照れ笑いをする宮澤さんもとってもかっこよくて直視できない。



「玲奈、写真を撮ってもらおうよ?宮澤さんも忙しいんだよー」



そんな優香ちゃんの声が聞こえると、宮澤さんは




「あ、そうだね!一緒に撮ろうよ!」



あ…。宮澤さんから握られている手が離れてしまった。

もっと、もっと、繋いでたかったな。



そんな事を考えながら、写真を撮る時は私は意識して宮澤さんの隣に並んでいた。





「あ、そうそう、玲奈」

『はい?』

「今出ちゃんと仲良かったでしょ?二度も来てくれたから御礼伝えててくれる?」

『あ、はい…きっと喜びますよ。

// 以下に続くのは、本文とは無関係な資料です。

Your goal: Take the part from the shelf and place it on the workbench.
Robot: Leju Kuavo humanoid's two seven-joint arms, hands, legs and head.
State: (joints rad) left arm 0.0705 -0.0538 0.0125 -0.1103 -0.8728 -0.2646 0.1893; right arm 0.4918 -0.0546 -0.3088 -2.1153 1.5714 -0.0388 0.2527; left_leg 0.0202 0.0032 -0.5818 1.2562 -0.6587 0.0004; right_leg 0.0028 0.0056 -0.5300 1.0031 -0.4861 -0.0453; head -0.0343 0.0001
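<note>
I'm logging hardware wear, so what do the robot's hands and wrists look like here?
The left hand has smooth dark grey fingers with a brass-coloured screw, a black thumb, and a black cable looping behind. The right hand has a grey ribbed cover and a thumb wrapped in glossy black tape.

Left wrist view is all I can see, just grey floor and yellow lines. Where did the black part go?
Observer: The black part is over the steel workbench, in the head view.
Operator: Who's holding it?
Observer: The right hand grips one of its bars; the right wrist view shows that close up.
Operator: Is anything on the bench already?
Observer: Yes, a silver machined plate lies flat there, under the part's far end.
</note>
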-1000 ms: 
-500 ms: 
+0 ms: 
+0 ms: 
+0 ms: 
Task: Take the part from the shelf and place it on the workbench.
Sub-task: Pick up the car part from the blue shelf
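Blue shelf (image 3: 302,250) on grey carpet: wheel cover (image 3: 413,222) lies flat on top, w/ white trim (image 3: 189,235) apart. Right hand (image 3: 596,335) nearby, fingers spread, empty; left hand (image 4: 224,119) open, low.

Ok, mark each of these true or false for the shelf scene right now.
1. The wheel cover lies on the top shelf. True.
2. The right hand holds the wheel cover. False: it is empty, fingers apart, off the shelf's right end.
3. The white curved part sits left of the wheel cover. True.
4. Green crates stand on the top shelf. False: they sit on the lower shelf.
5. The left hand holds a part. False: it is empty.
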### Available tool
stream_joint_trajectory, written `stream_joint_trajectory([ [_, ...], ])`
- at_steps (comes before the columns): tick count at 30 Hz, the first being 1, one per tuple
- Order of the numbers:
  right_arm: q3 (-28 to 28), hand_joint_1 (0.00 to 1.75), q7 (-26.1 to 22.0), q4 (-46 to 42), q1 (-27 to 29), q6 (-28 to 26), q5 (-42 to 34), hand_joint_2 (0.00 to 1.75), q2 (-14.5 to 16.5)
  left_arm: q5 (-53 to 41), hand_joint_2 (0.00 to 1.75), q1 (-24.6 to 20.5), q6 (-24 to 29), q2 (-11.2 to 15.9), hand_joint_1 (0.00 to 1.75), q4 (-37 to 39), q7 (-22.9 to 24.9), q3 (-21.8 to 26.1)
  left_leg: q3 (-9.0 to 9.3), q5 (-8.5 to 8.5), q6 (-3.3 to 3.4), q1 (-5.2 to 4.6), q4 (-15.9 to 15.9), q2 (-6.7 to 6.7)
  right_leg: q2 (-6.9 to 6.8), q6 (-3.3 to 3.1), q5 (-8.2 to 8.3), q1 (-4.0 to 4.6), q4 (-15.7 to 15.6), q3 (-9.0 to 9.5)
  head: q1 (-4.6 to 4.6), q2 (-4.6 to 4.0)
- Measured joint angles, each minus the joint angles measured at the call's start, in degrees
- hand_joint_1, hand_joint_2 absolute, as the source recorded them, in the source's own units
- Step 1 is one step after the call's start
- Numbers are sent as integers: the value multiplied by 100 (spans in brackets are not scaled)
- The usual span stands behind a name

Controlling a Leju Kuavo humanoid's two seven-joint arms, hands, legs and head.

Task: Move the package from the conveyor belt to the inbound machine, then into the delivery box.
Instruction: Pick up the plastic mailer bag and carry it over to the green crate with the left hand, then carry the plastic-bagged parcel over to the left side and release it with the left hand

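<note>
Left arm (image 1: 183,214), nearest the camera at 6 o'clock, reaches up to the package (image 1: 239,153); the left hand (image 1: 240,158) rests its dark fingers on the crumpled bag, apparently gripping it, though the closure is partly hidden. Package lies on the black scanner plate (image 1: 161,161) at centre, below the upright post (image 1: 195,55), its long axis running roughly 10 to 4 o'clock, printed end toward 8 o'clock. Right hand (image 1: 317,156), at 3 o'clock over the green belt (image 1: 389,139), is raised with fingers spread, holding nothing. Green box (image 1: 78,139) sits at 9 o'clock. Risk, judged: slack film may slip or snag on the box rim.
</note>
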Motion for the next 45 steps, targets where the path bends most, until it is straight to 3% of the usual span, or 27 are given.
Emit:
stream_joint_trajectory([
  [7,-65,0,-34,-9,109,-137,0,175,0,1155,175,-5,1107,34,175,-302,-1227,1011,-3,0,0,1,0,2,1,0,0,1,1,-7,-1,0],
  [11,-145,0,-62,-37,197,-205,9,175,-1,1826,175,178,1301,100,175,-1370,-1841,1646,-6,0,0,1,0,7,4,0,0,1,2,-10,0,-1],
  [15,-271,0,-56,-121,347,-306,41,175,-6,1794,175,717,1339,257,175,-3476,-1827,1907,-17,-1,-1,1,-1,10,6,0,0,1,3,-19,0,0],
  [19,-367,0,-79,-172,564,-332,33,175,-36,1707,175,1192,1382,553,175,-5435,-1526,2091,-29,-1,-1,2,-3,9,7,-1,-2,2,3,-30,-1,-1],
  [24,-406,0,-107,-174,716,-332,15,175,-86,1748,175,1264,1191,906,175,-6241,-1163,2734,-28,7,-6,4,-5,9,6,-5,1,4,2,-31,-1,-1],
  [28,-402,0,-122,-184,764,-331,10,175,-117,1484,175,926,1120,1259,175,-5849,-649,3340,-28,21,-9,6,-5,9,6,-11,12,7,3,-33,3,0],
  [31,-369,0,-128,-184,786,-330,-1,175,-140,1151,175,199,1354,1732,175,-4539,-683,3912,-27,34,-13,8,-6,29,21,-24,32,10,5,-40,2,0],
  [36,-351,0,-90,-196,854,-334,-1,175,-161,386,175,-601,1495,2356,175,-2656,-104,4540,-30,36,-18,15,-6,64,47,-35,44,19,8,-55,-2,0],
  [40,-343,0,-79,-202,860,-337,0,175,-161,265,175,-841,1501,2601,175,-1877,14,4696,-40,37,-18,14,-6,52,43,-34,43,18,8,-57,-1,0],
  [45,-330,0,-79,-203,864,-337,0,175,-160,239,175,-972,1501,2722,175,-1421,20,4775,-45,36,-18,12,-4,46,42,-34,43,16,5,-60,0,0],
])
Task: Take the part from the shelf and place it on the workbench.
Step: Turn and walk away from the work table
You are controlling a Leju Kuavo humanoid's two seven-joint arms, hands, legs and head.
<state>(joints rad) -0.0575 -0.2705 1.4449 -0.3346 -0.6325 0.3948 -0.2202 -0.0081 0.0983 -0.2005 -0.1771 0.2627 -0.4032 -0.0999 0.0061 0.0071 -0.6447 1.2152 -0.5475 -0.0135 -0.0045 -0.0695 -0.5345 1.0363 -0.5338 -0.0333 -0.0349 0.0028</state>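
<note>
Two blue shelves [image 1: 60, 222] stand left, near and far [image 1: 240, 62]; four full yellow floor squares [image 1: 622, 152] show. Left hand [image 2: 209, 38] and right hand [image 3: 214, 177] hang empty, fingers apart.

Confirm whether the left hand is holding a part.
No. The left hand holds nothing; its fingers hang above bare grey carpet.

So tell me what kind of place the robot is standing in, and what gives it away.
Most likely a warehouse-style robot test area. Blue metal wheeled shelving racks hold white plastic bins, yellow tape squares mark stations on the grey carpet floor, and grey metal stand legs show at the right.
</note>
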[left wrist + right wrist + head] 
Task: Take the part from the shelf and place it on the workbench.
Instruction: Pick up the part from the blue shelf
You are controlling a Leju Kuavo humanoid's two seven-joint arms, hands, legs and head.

宮澤さんの事大好きなんです、彼女』

「ははっ、佐江も今出ちゃんを好きだって言っておいてね!」




チクリ。




あれ?何だろう、これ。

友達を褒められたのに、なんでこんなに嫌な気持ちなんだろう…。

そういえばバレンタインのチョコも渡したって言ってたっけ…。




頭に温もり。

宮澤さんが私の頭に手を置いている。



「もちろん、玲奈の事も好きだよ?」

『っ!…あ、ああ、ありがとう、ございます…』



どうしよう…何か顔に出ていたかな…。